From wayned@users.sourceforge.net

In earlier perl versions (such as 5.6.1), when an IO​::ScalarArray object
went out of scope, it was destroyed. It appears that 5.8.0 changes this
behavior due to the "tie *$self, $class, $self;" call that this class
makes in its new() subroutine. This means that old perl modules (such
as MIME​::Parser) can leak like a sieve whenever it uses a temporary
IO​::ScalarArray object (because the DESTROY calls don't happen until the
program exits).

For example, run this script under 5.8.0 and compare it to an older
perl.

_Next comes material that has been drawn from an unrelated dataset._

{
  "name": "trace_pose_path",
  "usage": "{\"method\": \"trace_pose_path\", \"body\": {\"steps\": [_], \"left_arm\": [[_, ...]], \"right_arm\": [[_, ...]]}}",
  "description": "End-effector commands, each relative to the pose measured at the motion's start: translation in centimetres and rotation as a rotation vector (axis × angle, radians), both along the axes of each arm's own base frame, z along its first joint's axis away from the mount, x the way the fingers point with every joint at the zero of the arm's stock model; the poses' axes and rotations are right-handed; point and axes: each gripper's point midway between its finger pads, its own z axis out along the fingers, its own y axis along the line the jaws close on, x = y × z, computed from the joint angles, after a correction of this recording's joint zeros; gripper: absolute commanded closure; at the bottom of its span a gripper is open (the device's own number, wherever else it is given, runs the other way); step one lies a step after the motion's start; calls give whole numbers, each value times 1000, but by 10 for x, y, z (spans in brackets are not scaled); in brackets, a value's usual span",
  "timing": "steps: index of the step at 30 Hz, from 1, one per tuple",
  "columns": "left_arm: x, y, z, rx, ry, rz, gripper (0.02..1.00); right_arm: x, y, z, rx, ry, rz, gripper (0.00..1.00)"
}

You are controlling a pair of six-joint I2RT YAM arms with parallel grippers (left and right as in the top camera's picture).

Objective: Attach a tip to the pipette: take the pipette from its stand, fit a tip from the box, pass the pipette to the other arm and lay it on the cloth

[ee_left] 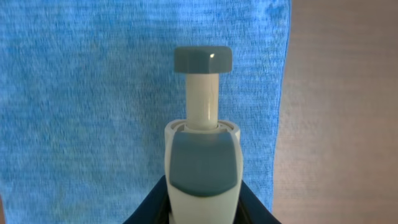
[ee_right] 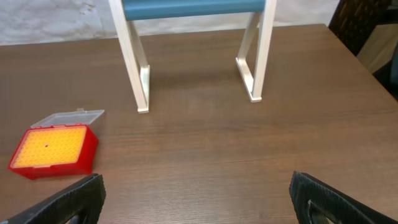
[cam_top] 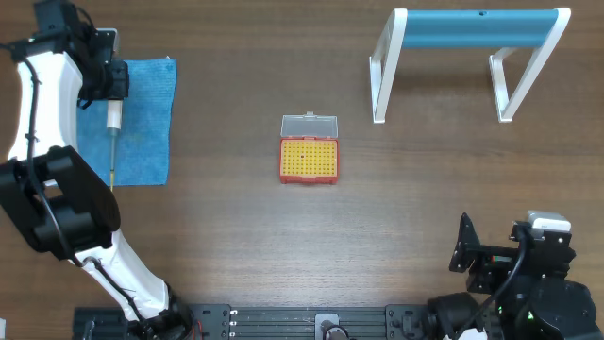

Under 5.8.0 all the DESTROY calls happen at the end, when they
used to happen after every function call. Uncommenting the "untie" line
restores the old behavior.

#!/usr/bin/perl
use strict;
use IO​::ScalarArray;

for (my $i = 0; $i < 20; $i++) {
  &hmm;
  print "$i\n";
}

sub hmm
{
  my @​data;
  my $tmp = IO​::ScalarArray->new(\@​data);
  #untie *$tmp; # Uncomment this to restore the old behavior.
}

I'm curious if this is an undesired change that will be fixed or if
program authors will need to change all their code that uses
IO​::ScalarArray (and any other hidden-tied classes like it)?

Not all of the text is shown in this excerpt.